WHAT THE TASK ASKS:
Return only the lines from the start of the records through the line that contains "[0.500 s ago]", inclusive; leave out all pictures.
=== Begin Enclosure ===
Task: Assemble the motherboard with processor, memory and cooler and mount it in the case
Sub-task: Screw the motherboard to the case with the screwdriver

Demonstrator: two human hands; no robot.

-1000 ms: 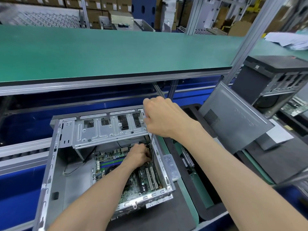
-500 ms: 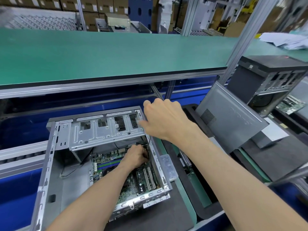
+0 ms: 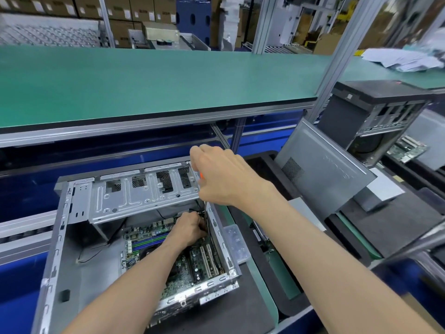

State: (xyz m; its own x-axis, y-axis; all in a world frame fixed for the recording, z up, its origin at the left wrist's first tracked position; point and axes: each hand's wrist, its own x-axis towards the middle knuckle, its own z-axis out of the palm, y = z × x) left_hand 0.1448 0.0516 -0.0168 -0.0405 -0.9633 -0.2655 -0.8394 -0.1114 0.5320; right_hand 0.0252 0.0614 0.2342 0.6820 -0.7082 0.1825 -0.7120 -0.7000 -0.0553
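Note:
An open grey computer case (image 3: 60, 237) lies on its side on a dark foam mat. The green motherboard (image 3: 183, 268) sits inside it, under the silver drive cage (image 3: 144, 194). My right hand (image 3: 224, 174) hovers over the cage's right end and grips the orange handle of a screwdriver (image 3: 201, 175). The thin shaft runs straight down into the case. My left hand (image 3: 190, 229) is inside the case at the board's far right corner, fingers curled round the shaft's lower end. The tip and any screw are hidden.
A clear plastic box (image 3: 237, 244) hangs at the case's right wall. A grey side panel (image 3: 320, 169) leans to the right. Behind it stand a second case (image 3: 375, 112) and another board (image 3: 407, 148). A green shelf (image 3: 144, 80) spans overhead.
My right hand's fingers have shifted on the screwdriver handle, from a tight fist to a looser grip. My left hand stays at the same corner of the board.

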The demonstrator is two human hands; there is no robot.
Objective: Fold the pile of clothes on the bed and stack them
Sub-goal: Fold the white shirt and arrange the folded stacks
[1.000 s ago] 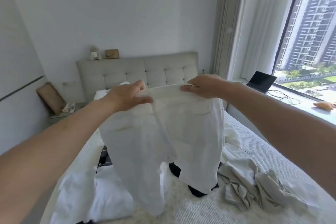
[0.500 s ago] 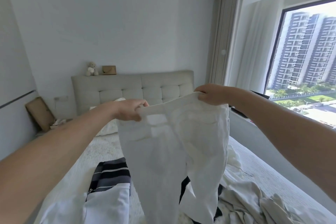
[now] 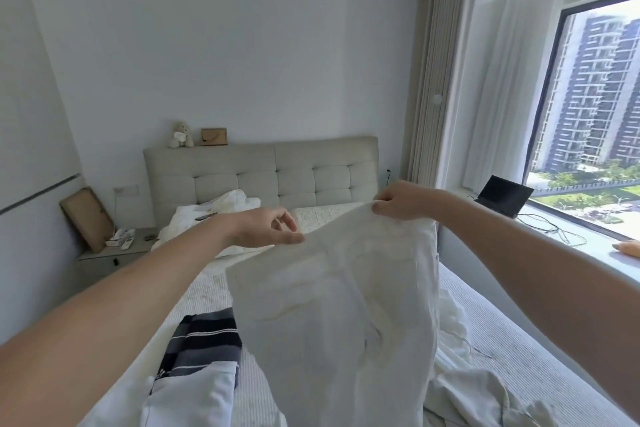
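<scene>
- White trousers [image 3: 346, 315]: thin woven cloth, softly creased, a centre seam and faint pocket outlines showing; held up in the air over the bed, waistband uppermost and slanting up toward the right, legs hanging down out of view at the bottom edge.
- Left hand [image 3: 268, 227]: thumb and forefinger pinching the left end of the waistband, remaining fingers loosely curled above it.
- Right hand [image 3: 401, 201]: fingers curled over and gripping the right corner of the waistband, higher than the left.
- Bed [image 3: 519, 340]: pale ribbed cover, fine parallel ridges running across it.
- Striped garment [image 3: 204, 343]: dark navy and grey bands with thin white lines, lying flat on the bed at lower left, below the trousers.
- White garment [image 3: 194, 395]: smooth, flat-looking, overlapping the near end of the striped piece.
- Crumpled clothes [image 3: 485, 388]: off-white and cream, heaped in soft folds at lower right; separate pieces hard to tell apart.
- Headboard [image 3: 263, 173]: grey-beige padding, tufted in squares.
- Soft toy [image 3: 180, 134] and small brown box [image 3: 214, 136]: side by side on top of the headboard.
- Rumpled white bedding [image 3: 214, 211]: against the headboard.
- Laptop [image 3: 502, 195]: black, lid open, on the window ledge, cables trailing beside it.
- Curtain [image 3: 440, 80]: beige, pleated, hanging left of the window.
</scene>
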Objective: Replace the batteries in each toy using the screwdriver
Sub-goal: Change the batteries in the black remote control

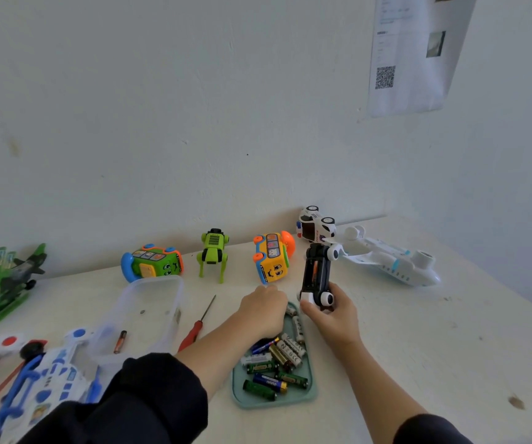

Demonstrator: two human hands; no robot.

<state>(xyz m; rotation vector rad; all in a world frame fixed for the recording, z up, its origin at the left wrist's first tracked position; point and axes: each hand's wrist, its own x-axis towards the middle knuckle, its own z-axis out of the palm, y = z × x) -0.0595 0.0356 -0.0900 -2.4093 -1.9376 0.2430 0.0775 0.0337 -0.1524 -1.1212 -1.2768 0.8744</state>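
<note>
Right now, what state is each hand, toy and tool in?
Left hand: reaching into the battery tray, fingers curled, what they hold hidden.
Right hand: gripping the black car.
Black car: held upright, underside showing.
Battery tray: flat, holding loose batteries.
Screwdriver: lying on table, untouched.
Clear container: open.
Yellow bus: tipped nose-down.

White table (418, 363), against wall. Back row, left to right: green helicopter (5, 283), green phone-bus toy (152, 262), green robot dog (213, 253) standing, orange bus toy (272, 261) on its side, white police car (316, 224), white airplane (389, 261). Mid-left: clear plastic tub (149, 302), loose battery (119, 341) just beside it, red screwdriver (198, 325). Front centre: teal tray (309, 392) of batteries. Front left: white-blue plane toy (50, 376).
</note>
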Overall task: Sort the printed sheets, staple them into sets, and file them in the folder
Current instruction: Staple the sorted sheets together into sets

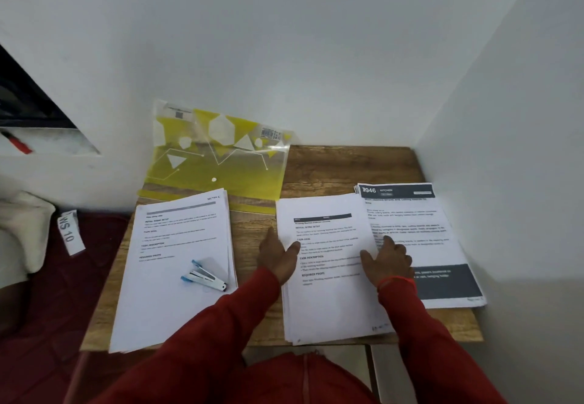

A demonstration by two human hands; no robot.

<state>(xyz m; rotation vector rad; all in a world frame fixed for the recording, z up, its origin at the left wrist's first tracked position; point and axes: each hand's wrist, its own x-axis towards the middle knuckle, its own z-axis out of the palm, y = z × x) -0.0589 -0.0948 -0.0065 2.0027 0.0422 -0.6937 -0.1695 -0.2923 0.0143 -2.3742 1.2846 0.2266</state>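
Note:
Three piles of printed sheets lie on a small wooden table [341, 163]. The left pile [177, 255] carries a blue and white stapler [204, 276]. My left hand [278, 253] rests at the left edge of the middle pile [328, 277], thumb on the paper. My right hand [390, 261] lies flat with spread fingers where the middle pile overlaps the right pile [423, 229], which has dark header and footer bands. A yellow translucent folder [218, 157] leans against the back wall behind the left pile.
White walls close in the table at the back and right. To the left, below the table, are a dark red surface [63, 277], a white cloth [22, 229] and a paper tag [70, 232] reading WS 10.

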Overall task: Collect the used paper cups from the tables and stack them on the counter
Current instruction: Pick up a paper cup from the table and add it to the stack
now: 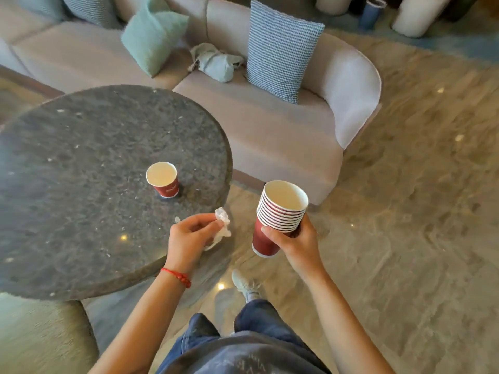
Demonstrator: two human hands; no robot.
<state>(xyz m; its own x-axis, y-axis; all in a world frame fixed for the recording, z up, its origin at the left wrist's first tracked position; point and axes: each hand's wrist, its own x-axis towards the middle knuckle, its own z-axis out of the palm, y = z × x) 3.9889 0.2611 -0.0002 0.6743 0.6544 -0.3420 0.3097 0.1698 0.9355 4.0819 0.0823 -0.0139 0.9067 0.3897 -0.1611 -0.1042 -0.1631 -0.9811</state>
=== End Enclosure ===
ANSWER TO THE PROBLEM:
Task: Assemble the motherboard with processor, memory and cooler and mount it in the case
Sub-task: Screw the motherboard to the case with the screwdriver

Demonstrator: two human hands; no robot.

-1000 ms: 
-500 ms: 
+0 ms: 

State: (xyz m; its own x-axis, y-axis; all in a world frame fixed for the recording, z up, its origin at the left wrist's first tracked position; point and axes: each hand's wrist, its own x-axis towards the middle knuckle, its own z-axis out of the palm, y = z × x) left_hand 0.1448 0.0516 -0.0168 -0.0405 -0.9633 -0.2655 -0.8394 -0.1114 0.5320; right_hand 0.0252 0.0614 0.2342 0.6820 -0.7082 0.1825 -0.7120 -0.7000 -0.0553
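Note:
An open grey computer case (image 3: 60, 237) lies on its side on a dark foam mat. The green motherboard (image 3: 183, 268) sits inside it, under the silver drive cage (image 3: 144, 194). My right hand (image 3: 224, 174) hovers over the cage's right end and grips the orange handle of a screwdriver (image 3: 201, 175). The thin shaft runs straight down into the case. My left hand (image 3: 190, 229) is inside the case at the board's far right corner, fingers curled round the shaft's lower end. The tip and any screw are hidden.
A clear plastic box (image 3: 237, 244) hangs at the case's right wall. A grey side panel (image 3: 320, 169) leans to the right. Behind it stand a second case (image 3: 375, 112) and another board (image 3: 407, 148). A green shelf (image 3: 144, 80) spans overhead.
My right hand's fingers have shifted on the screwdriver handle, from a tight fist to a looser grip. My left hand stays at the same corner of the board.
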
The demonstrator is two human hands; there is no robot.
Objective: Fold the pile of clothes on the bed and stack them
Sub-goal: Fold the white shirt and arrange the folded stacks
[1.000 s ago] 
[0.500 s ago] 

There is nothing else to the answer.